I'll explain in a sec; but first, let's make one thing clear: basically, we're all getting COVID-19 sooner or later. The fight is now about how many people get it *simultaneously*, or more importantly: how many people need to be simultaneously hospitalized.
Here's a decent explanation: https://medium.com/@ariadnelabs/social-distancing-this-is-not-a-snow-day-ac21d7fa78b4
So it's all about slowing down the spread. How much?
Well, as mentioned by a lot of different sources, we need to slow it down such that the peak of infections is still something we can handle in the healthcare systems.
And the peak can be expected not that much sooner than when herd immunity kicks in. Let's say herd immunity kicks in at ~70-75% of population.
Well, now we have some numbers to work with!
The data we need is: population of the country, current number of cases, and the estimated rate of new cases.
For #Iceland that's 364260 (population), 161 (current number of cases), 1.17 (rate of infection).
Herd immunity at 75% is 273195 people (infected, and those who already recovered). How long will it take?
Well, solve for x!
161*1.17^x = 273195
1.17^x = 273195/161
1.17^x ~= 1697
x=ln(1697)/ln(1.17) ~= 47 days
That also roughly means that the last day before herd immunity kicks in we can expect ~40.000 new infections. On that single day.
Now, if we lower the infection rate to 1.09, that we get 86 days to deal with it ( 🕶️ ), and the last day we get ~20.000 cases. Way more manageable.
This is all back-of-a-napkin math, obviously, there's a crap ton of variables that are not accounted for, plus it kinda makes most sense for isolated places like Iceland.
Still, eye-opening for me.
Few more takeaways from this:
1. 20k new cases on the idealized "day before herd immunity kicks in" still means that people who were infected before continue to need care. And 20k cases × 15% is 3k new patients needing hospital beds.
2. So... it would be better to spread it even further. If we go down to an infection rate of 1.04 we get peak at 10k cases, 1.5k new hospital patients. But that also means spreading it over 189 days!
3. Get used to it. It will take a long while.
1. This is all very naive, back-of-a-napkin math. Take it with a grain (or better yet, a whole spoon) of salt, do your own analysis.
2. I am not a healthcare professional and all of this can just as well be complete bullshit (if you know it is bullshit, let me know, eager to learn!).
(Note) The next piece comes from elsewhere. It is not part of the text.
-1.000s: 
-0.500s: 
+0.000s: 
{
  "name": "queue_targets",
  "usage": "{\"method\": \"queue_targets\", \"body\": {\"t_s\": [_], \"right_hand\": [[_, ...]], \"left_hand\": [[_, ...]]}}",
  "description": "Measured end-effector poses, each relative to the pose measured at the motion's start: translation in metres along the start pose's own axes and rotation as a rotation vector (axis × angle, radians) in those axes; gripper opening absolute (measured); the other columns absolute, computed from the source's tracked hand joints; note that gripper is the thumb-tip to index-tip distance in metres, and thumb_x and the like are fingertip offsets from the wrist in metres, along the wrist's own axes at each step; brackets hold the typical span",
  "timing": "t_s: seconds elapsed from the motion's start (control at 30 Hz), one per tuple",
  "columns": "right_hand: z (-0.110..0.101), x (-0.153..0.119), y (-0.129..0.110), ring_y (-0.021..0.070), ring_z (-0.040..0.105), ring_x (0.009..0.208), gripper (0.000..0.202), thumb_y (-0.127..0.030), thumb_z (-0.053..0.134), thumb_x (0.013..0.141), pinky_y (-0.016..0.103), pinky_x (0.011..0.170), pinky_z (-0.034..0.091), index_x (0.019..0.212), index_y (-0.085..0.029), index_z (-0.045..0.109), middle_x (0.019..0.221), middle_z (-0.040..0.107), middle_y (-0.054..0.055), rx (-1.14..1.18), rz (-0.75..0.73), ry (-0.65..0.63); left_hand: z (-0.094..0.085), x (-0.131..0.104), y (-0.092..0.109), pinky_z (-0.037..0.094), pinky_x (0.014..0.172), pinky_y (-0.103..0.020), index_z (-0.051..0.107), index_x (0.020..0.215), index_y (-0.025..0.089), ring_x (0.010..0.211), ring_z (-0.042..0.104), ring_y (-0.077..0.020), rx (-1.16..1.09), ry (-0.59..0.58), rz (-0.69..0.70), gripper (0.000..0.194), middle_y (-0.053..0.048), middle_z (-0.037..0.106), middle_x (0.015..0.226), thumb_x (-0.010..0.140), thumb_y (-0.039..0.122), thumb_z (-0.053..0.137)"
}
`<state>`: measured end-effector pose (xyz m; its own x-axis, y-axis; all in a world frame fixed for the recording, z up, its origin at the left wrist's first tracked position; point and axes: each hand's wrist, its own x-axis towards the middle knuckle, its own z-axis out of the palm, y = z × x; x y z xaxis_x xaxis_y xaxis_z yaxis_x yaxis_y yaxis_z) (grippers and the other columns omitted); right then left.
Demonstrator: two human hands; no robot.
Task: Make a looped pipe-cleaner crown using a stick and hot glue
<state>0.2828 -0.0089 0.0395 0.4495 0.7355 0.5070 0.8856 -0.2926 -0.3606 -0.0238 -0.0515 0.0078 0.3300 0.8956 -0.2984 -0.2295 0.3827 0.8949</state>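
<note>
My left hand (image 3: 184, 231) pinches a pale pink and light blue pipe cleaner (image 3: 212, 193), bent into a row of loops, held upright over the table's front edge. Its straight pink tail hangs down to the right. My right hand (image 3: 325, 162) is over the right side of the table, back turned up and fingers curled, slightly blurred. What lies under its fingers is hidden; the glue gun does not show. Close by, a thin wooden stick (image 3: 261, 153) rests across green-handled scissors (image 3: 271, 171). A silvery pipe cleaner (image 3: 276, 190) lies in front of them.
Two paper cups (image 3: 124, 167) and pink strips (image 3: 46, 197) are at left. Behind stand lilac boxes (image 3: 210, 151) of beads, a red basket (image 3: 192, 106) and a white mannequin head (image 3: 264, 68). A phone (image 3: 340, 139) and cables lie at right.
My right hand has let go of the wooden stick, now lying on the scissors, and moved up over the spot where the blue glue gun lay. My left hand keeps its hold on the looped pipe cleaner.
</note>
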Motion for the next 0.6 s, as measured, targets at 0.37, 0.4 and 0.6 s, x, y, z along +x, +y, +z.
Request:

3. The numbers are for Iceland. Plug in your own numbers. Here's my spreadsheet:
Okay, I started making a thing, because I had too much time on my hands (quarantine, yay!), and because I was annoyed about not having seen a decent place to get up-to-date stats on COVID-19 in different places:
It pulls the data from Wikipedia and applies to it the math I mentioned earlier in the thread.
Next steps are to implement:
1. comparisons between 2-3 countries
2. graphs similar to this one but updated with fresh data:
It is now possible to:
- link directly to a particular infection site data: https://rys.io/covid/#iceland
- display data for several (as many as you like, I guess) infection sites side-by-side.
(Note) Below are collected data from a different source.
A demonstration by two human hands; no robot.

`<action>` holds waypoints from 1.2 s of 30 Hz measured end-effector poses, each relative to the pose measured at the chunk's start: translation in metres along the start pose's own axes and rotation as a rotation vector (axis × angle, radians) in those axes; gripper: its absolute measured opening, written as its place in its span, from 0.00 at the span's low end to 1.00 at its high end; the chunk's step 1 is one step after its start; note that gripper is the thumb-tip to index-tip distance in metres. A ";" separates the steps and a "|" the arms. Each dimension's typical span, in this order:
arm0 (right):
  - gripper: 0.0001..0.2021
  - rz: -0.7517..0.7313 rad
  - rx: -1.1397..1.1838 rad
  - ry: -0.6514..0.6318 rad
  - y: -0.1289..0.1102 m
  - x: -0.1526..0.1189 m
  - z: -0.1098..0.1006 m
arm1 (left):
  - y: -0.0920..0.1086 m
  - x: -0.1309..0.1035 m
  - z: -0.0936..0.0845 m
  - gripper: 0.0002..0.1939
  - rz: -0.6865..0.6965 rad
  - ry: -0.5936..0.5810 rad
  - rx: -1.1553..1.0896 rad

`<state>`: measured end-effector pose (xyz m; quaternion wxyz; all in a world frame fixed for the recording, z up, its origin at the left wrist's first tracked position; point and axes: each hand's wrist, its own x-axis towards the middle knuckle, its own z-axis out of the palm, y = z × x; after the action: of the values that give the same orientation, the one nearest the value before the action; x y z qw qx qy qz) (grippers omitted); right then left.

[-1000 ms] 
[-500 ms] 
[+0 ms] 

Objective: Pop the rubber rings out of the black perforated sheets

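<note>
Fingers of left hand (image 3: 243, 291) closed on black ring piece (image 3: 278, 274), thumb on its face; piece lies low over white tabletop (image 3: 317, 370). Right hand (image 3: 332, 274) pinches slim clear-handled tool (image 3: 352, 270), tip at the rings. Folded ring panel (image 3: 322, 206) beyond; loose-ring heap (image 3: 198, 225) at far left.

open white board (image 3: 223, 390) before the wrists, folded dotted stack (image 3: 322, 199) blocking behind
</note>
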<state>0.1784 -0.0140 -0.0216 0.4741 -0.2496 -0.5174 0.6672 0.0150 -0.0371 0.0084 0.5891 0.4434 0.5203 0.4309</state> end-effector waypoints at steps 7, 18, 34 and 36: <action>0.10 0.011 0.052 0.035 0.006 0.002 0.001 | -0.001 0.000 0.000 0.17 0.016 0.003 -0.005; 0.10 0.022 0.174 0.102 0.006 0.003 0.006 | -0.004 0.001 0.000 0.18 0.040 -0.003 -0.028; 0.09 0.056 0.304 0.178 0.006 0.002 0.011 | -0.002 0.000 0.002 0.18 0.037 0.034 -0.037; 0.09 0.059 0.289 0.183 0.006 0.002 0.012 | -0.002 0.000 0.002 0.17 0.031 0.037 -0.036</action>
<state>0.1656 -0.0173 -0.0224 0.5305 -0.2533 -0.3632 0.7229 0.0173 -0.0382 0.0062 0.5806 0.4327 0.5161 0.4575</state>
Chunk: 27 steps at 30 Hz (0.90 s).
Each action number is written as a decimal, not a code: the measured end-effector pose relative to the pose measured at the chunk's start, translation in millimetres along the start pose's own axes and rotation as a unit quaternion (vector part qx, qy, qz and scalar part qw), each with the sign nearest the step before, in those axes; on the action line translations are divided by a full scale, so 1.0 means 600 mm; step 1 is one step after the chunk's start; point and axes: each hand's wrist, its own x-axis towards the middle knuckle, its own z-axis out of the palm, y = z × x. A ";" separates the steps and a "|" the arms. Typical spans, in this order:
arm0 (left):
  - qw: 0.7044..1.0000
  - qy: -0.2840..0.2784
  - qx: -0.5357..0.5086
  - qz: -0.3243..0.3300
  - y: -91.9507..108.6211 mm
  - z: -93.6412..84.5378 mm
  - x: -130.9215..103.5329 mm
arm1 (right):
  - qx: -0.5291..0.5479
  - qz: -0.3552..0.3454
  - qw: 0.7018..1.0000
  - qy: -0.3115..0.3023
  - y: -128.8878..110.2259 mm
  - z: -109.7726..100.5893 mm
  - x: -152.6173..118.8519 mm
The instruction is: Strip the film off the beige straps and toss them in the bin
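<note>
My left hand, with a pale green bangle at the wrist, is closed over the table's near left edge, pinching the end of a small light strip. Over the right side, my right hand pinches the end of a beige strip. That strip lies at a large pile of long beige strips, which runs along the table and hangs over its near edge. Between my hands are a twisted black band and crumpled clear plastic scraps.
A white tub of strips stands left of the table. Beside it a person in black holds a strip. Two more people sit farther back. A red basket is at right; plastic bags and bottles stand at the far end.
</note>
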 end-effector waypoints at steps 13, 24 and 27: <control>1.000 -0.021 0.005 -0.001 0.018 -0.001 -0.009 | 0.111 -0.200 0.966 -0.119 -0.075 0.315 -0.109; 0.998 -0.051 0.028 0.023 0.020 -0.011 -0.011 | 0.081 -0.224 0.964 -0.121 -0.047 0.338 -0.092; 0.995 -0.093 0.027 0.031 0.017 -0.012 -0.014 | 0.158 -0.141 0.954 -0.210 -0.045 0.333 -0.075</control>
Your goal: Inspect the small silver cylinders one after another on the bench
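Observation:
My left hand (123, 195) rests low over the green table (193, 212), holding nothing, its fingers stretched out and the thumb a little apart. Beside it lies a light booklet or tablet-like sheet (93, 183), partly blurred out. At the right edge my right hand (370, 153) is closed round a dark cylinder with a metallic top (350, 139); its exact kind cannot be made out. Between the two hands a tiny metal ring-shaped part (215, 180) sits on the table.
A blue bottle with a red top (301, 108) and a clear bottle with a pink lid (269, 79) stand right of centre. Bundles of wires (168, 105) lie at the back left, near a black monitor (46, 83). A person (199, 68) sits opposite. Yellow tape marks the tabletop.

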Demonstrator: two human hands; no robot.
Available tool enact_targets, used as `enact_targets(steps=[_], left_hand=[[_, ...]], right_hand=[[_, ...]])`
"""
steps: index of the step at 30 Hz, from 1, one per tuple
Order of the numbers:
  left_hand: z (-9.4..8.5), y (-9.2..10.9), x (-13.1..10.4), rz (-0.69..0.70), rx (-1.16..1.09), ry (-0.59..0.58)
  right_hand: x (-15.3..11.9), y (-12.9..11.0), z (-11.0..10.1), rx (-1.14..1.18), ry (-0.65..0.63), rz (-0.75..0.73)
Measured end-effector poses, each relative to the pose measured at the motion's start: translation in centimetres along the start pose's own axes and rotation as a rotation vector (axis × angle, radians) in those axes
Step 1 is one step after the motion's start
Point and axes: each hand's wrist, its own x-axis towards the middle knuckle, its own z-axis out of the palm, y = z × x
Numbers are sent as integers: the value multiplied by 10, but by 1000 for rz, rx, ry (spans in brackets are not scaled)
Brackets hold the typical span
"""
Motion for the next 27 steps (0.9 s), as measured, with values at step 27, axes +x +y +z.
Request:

There are still bugs, and the styling is awkward right now. But perhaps it's useful.
Added the ability to link directly to data for a number of countries simultaneously, for example:
Added graphs. These are still buggy (don't try to display more than 6 countries 😉 ), and the x axis is hardcoded, but I feel they're already kinda useful:
Fun fact, Sweden for some reason is missing a day of data:
Need to look at the data I guess.
A bunch of fixes in. In the meantime, someone on #Wikipedia just decided to completely change the way data is recorded for Mainland China, which screws up my data retrieval completely.
Come on, I've been fixing and cleaning Mainland China data for the last 5 days, give me a break!
Compare the graph to the video:
To be absolutely clear, this is not funny. This is fucking scary.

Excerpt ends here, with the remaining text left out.